After news of the exculpatory statements first emerged, Justice John P.
Walsh, of State Supreme Court in Brooklyn, ordered Mr. Dula and Mr.
Crooks to be released from Rikers Island although they still faced
charges at that time. The Brocketts remain in prison on unrelated
charges.
On Wednesday, Mr. Crooks’s lawyer, Elliot S. Kay, said his client was
thrilled by the news that the case against him would be dropped.
“Damien’s pleased that he can put this matter behind him and get on with
his life,” Mr. Kay said. “And he’s pleased that the D.A.’s office
realized that the just thing to do is to dismiss all charges.”
The victim’s father, who spoke on the condition of anonymity in order to
not to expose his daughter’s identity, said he was extremely
disappointed with the district attorney’s office.
“They basically wrote this case off in a manner that sends a really bad signal to other victims,” the father said.
The case reached a crisis on June 5 when Mr. Dula’s lawyer, James
Phillips, filed a motion to dismiss the charges based largely on the
withheld evidence. In answering the motion, the district attorney’s
office would have had to acknowledge its own misconduct, but that would
not be necessary with a dismissal, said one of the former prosecutors.
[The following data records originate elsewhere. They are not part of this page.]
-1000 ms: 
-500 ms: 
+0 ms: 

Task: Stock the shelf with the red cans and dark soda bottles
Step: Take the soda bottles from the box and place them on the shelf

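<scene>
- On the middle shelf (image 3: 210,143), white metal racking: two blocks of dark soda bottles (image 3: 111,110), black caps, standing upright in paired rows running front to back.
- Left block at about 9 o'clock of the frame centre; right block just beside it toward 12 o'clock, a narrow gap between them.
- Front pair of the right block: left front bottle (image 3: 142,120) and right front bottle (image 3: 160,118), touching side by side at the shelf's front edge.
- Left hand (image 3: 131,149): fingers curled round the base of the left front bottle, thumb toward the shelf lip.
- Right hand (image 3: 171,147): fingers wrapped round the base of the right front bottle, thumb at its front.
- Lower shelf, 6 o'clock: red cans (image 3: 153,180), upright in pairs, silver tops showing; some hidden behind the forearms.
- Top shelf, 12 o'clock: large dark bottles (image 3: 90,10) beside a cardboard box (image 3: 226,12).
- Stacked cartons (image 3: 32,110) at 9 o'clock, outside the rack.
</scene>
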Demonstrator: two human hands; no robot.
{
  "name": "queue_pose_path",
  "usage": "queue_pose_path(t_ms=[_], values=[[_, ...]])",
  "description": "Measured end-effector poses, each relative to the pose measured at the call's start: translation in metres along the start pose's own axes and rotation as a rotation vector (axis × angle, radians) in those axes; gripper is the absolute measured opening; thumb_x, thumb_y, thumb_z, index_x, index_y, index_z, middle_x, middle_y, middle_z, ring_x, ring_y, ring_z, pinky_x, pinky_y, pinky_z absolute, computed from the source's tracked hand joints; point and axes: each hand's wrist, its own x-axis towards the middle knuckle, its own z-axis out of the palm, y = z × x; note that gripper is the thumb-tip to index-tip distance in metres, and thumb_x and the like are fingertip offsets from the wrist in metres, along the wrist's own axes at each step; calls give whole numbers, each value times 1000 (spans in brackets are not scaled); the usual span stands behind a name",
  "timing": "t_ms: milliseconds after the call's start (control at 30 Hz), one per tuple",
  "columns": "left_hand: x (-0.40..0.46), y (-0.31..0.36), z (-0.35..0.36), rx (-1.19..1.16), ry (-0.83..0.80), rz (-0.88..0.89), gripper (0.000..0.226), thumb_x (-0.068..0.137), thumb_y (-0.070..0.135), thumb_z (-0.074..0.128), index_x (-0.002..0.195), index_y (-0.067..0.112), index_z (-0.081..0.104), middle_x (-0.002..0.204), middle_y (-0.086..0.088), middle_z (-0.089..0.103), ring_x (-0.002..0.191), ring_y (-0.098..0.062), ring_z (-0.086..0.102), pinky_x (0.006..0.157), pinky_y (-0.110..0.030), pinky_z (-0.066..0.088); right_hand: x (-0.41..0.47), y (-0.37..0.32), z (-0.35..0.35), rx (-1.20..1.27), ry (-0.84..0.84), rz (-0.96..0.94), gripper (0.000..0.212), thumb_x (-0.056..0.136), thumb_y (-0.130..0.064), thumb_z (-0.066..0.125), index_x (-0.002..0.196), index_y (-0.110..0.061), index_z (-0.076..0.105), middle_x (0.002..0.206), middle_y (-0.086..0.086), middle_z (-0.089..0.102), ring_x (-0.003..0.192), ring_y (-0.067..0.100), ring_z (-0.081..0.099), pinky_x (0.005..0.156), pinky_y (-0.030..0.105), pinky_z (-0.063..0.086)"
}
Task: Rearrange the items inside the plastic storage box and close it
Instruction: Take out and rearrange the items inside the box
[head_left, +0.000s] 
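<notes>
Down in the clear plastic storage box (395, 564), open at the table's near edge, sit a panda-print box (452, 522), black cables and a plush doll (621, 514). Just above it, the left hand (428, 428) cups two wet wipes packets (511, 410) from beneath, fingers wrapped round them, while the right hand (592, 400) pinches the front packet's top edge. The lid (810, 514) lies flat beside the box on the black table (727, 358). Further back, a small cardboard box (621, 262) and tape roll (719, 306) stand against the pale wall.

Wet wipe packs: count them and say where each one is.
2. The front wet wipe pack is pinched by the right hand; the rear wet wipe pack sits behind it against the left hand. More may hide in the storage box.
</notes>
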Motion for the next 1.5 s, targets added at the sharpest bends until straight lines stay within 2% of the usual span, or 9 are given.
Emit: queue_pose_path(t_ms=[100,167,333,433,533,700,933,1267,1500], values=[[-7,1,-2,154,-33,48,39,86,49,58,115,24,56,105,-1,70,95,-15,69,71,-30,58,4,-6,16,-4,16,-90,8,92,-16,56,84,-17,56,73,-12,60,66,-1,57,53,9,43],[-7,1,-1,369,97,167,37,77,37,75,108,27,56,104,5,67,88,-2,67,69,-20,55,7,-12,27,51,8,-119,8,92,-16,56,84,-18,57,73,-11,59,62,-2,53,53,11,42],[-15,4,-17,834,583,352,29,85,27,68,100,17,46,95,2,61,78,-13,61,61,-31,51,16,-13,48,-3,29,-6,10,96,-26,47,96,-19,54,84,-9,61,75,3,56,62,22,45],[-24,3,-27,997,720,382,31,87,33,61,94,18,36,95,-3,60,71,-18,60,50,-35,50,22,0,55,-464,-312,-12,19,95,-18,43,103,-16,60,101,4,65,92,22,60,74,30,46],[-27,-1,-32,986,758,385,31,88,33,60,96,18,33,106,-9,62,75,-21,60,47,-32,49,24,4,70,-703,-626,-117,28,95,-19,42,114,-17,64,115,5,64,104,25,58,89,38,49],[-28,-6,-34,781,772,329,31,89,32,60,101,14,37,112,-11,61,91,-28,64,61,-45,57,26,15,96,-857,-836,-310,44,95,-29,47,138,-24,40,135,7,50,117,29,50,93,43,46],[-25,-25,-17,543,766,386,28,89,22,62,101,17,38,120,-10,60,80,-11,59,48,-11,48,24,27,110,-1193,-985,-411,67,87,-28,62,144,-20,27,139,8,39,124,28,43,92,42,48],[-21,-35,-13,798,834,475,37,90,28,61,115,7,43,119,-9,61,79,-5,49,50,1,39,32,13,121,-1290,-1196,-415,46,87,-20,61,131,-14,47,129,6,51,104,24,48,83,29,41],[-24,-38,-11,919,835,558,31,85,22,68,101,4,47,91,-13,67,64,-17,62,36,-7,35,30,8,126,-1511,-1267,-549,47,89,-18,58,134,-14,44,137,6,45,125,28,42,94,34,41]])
Jerry Schmetterer, the chief spokesman for the Brooklyn district
attorney, declined to comment on the case other than to say, “We will be
in court on Tuesday morning.”
Even after Ms. Hersh quit her job, a steady stream of new information
continued to emerge. Weeks ago prosecutors handed over to the defense
recordings that the accuser had secretly made of telephone calls she
placed after the indictments. In the calls she can be heard discussing
elements of the case in an apparent attempt to bolster the account she
had presented to the grand jury. At times, she discussed what sounded
like misgivings.
“I care for him and I have feelings for him and I feel closer to him
than anybody out there,” she told one person she spoke to, adding, “I
wish I could just like, I don’t know, just say forget it, just work it
out with Crooks.”
Mr. Phillips, the lawyer for Mr. Dula, said he was happy to hear that
the charges would be dismissed but added that he could not help feeling
that justice delayed was justice denied.
“Nobody was a winner in this case,” Mr. Phillips said. “Darrell Dula, an innocent man, was jailed for almost a year.”